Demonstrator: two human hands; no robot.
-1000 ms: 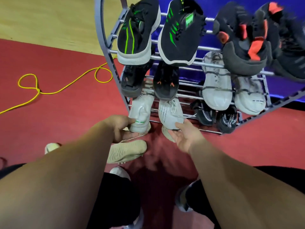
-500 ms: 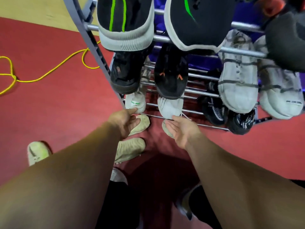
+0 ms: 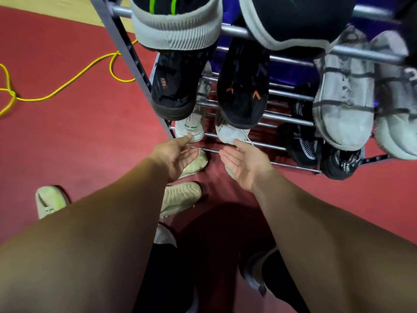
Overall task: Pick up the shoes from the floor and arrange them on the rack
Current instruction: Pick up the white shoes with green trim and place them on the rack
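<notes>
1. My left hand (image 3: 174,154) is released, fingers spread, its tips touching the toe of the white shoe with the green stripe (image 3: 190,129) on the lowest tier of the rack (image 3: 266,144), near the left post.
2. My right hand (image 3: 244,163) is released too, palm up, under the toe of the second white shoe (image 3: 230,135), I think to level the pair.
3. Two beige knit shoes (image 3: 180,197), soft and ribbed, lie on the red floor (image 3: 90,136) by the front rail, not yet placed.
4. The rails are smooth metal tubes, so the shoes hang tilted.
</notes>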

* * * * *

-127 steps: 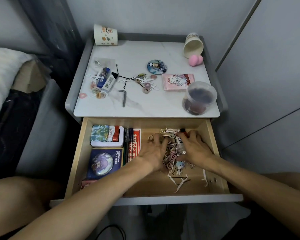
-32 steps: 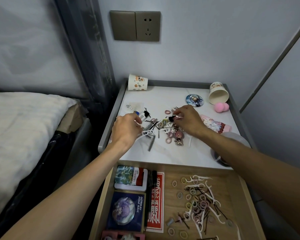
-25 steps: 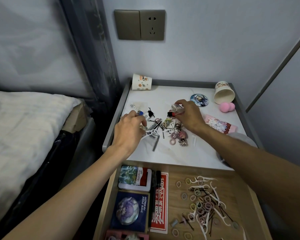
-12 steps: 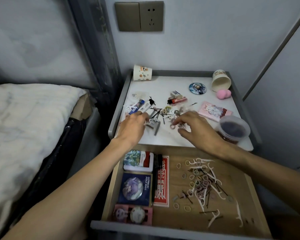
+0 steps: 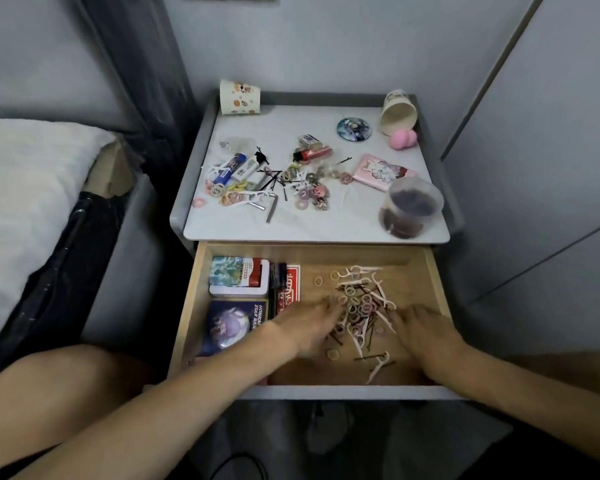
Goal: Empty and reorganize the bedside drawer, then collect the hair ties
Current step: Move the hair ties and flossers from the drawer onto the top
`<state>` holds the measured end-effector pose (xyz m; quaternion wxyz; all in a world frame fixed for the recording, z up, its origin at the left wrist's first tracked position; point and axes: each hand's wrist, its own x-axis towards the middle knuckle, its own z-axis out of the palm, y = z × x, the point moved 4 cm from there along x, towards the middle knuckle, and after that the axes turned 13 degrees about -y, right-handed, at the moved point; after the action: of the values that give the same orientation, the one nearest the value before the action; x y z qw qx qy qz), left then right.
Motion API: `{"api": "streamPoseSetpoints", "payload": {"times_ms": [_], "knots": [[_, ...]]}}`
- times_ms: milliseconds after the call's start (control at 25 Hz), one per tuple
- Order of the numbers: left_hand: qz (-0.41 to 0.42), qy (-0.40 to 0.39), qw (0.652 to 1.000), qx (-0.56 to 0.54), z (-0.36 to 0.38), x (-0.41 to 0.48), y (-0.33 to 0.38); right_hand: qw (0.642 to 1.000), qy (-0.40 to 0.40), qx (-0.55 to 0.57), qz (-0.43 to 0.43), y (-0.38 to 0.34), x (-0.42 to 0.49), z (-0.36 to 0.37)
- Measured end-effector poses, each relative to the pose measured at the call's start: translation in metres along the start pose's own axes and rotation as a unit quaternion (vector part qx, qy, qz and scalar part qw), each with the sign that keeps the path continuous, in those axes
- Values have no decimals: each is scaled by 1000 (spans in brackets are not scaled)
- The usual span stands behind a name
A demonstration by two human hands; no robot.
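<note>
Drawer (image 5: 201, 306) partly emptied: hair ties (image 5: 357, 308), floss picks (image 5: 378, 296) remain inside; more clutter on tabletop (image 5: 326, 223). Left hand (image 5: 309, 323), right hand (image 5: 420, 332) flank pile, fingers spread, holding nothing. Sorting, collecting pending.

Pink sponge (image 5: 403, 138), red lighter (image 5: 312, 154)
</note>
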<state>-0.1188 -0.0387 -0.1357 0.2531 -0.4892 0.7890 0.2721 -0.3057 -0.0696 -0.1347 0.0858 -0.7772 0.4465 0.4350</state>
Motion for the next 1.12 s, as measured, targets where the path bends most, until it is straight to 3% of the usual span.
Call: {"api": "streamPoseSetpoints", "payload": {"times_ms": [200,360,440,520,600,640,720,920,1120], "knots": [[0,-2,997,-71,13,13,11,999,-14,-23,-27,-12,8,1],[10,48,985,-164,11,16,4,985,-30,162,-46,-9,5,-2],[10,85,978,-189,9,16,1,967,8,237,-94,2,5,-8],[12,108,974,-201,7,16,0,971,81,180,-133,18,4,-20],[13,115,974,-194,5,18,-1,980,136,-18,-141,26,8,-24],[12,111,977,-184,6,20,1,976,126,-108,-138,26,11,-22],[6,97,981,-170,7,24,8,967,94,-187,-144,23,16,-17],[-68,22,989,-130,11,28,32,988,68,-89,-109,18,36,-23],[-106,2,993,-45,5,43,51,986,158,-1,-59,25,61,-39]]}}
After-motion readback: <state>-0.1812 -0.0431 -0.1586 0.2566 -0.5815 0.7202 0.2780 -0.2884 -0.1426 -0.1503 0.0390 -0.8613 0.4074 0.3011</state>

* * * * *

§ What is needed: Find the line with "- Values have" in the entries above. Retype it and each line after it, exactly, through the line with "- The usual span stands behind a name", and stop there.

§ Answer section:
- Values have no decimals: each is scaled by 1000 (spans in brackets are not scaled)
- The usual span stands behind a name

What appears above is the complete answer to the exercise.